Trip Database Blog

Liberating the literature

Looking back on 2018 and forward to 2019

I traditionally start the year highlighting the impact of Trip. Unfortunately this relies on Google Analytics and for some reason our Analytics disappeared mid-year and Google cannot tell me why or how this happened.  So, over ten years of data gone.  But, tellingly, we’ve not reinstalled it as I never had the time to spend understanding the data and acting upon it.  It reminds me of the Einstein quote “Many of the things you can count, don’t count. Many of the things you can’t count really count.”.
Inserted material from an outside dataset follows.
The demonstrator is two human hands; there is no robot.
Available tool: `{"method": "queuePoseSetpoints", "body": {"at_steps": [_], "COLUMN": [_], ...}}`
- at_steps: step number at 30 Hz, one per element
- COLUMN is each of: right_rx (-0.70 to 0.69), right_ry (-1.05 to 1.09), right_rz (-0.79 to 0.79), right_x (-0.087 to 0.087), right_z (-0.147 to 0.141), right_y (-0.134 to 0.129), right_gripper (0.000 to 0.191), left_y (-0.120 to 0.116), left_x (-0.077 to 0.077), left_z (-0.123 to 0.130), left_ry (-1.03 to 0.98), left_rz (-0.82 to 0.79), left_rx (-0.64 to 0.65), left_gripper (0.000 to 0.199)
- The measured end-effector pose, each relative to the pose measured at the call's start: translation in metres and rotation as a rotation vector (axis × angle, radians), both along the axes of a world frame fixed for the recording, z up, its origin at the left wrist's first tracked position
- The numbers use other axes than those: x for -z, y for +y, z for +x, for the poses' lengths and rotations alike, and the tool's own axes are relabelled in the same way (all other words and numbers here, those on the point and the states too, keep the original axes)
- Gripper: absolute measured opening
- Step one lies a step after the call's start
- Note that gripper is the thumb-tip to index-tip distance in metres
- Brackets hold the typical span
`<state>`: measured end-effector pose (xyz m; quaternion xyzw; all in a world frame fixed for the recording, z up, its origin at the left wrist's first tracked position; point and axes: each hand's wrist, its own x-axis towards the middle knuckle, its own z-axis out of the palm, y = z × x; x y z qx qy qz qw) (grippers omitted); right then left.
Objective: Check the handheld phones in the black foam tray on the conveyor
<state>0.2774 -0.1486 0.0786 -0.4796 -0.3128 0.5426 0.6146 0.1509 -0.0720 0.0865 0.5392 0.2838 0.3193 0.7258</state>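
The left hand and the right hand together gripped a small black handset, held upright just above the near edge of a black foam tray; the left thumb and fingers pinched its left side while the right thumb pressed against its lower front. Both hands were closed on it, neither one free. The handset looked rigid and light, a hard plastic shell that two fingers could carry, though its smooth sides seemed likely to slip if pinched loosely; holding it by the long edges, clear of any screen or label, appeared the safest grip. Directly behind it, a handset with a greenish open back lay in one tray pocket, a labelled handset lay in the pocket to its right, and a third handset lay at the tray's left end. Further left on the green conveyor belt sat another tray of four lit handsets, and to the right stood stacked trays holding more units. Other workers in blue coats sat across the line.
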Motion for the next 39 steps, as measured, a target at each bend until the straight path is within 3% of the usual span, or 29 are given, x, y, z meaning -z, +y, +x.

If we look back at the results for 2017 we improved care, globally, on a massive scale.  This year our usage is more likely to be higher than lower – so our impact grows and grows!

But what are the other highlights:

Clinical Guidelines – the National Guideline Clearinghouse was shut down mid-2018 and so, as a premier source of guidelines, we stepped in and further boosted our guideline coverage. We now have unrivalled guideline coverage and we featured recently in this article: National Guideline Clearinghouse Is No More: Keep Calm and Search On.

Automated evidence synthesis – The main fruit from our Horizon 2020 funded project appeared in mid-2018 – our automated evidence mapping work. It’s great to get it out there and we hope to do further work later on this year. I’ve finally submitted a paper describing it so, fingers crossed, that’ll appear in the near future.  This was a lot of work and it’s sad that the KConnect project has now ended.

Cochrane ‘crisis’ – that hit in September. I’ve long been critical of Cochrane so it was perhaps not as surprising to me as to others. Still, it was unpleasant for many and the implications will take time to be realised.

Trip Evidence Service – I was particularly pleased with the release of the Evidence Service as we started Trip to support reactive – manual – clinical Q&A services we were involved in. I still enjoy undertaking rapid reviews to support clinical care/policy. The evidence service was produced to take advantage of our skills and also support others with a lack of access to the time/skills to do the reviews themselves. But still a little way off my dream of working full-time on Trip!

Snippets – A small improvement but one that I was happy to see!

Academic papers – I’m not a big writer of papers but occasionally get involved and these are the stand out ones:

Business side of things – We’ve had a Freemium business model for a few years now and it really has proved our saving grace.  We have no organisational/government backers so we need to earn everything we spend.  It’s both perilous but also rewarding to be so independent. Last year we significantly increased our institutional subscribers and that’s left us in a pretty good financial position.  This has been supplemented by the Evidence Service and also a number of consultancy pieces of work around evidence and automation.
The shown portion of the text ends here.